» Activity
In the data that follows, count every line holding the string "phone" and give the count alone.

» Provided data
______________________________

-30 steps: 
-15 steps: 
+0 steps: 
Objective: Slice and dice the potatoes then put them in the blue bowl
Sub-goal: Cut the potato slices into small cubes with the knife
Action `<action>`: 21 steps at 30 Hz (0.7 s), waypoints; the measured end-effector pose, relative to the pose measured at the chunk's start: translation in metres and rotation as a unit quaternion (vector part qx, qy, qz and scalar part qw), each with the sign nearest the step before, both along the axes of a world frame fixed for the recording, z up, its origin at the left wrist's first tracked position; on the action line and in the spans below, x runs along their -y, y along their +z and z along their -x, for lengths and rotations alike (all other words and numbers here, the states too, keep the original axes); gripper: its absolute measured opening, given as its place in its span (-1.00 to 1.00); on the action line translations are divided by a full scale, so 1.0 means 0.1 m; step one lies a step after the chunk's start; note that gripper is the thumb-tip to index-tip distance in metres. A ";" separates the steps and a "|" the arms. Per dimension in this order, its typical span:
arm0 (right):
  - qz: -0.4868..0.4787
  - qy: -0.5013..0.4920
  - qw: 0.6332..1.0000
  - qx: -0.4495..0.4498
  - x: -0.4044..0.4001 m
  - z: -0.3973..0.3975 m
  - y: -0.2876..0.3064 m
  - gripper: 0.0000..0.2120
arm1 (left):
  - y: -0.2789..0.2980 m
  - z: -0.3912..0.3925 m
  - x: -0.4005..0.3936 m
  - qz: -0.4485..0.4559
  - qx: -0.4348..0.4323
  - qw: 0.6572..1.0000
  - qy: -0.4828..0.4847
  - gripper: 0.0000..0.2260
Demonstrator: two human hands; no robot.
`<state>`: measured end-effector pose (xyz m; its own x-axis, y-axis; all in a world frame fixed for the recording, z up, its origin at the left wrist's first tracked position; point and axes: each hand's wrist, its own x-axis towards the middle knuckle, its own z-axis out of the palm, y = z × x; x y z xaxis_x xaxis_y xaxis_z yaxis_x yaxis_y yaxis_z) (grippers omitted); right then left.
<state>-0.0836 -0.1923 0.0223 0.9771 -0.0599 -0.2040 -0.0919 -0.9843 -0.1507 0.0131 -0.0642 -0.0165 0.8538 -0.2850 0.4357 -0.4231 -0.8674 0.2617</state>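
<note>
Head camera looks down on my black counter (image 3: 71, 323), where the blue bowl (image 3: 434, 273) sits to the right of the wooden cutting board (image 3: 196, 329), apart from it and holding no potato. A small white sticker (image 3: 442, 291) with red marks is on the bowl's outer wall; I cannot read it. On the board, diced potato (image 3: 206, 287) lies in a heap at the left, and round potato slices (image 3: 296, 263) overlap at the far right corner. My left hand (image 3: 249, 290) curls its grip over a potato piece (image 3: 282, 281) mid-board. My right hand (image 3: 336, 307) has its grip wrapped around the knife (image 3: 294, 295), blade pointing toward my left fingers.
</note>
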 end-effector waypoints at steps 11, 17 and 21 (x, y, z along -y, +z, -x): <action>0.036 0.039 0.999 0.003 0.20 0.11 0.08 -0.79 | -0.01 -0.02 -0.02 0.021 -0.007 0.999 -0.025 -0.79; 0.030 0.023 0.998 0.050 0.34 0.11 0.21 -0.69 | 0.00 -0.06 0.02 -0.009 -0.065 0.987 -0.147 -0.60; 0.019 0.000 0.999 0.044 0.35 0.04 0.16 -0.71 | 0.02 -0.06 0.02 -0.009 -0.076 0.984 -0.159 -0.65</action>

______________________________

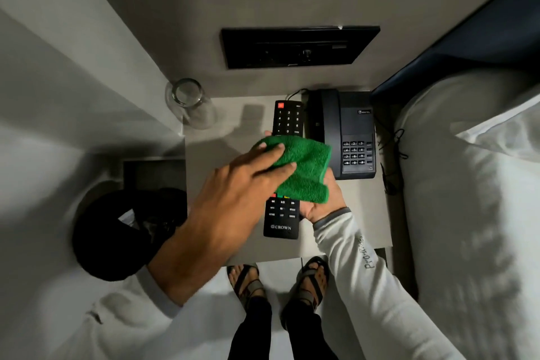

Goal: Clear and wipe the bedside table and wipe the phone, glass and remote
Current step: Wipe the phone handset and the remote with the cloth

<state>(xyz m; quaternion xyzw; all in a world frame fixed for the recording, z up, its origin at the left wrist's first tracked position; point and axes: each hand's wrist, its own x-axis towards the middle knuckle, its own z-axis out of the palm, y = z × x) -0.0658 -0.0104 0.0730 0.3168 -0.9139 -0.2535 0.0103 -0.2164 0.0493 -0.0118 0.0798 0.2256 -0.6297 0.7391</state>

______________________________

» Output of the task
2